Discussion of "Warez" or Pirated Software is not permitted.

 __ ___ _   _     __  _   _ ___            _   _    _ ___  _        _   
(_   | / \ |_)   (_  / \ |_  | \    / /\  |_) |_   |_) |  |_)  /\  / \_/
__)  | \_/ |     __) \_/ |   |  \/\/ /--\ | \ |_   |  _|_ | \ /--\ \_ | 
Post Reply

User avatar

Topic author
JimmyCool
Posts: 5716
Registered for: 16 years 3 months
Location: Viña del Mar, Chile
Mood:
Has thanked: 1010 times
Been thanked: 2070 times
Contact:

Optical Character Recognition (ABBYY FineReader OCR)

#1129039

Post by JimmyCool »

What is OCR?

Suppose you wanted to digitize a magazine article or a printed contract.
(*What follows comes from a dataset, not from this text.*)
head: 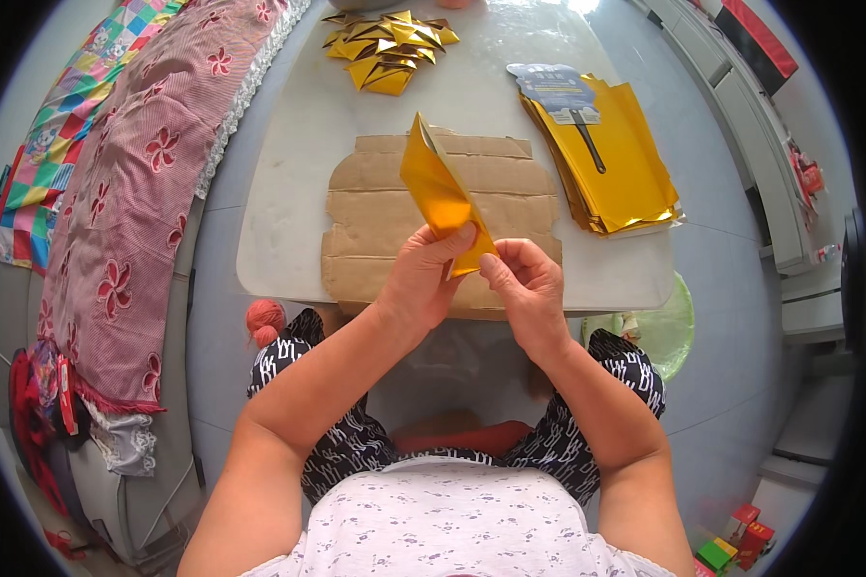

You could spend hours retyping and then correcting misprints. Or you could convert all the required materials into digital format in several minutes using a scanner (or a digital camera) and Optical Character Recognition software.

What exactly is meant by OCR?

..
Optical Character Recognition, or OCR, is a technology that enables you to convert different types of documents, such as scanned paper documents, PDF files or images captured by a digital camera into editable and searchable data.

Imagine you’ve got a paper document - for example, magazine article, brochure, or PDF contract your partner sent to you by email. Obviously, a scanner is not enough to make this information available for editing, say in Microsoft Word. All a scanner can do is create an image or a snapshot of the document that is nothing more than a collection of black and white or colour dots, known as a raster image. In order to extract and repurpose data from scanned documents, camera images or image-only PDFs, you need an OCR software that would single out letters on the image, put them into words and then - words into sentences, thus enabling you to access and edit the content of the original document.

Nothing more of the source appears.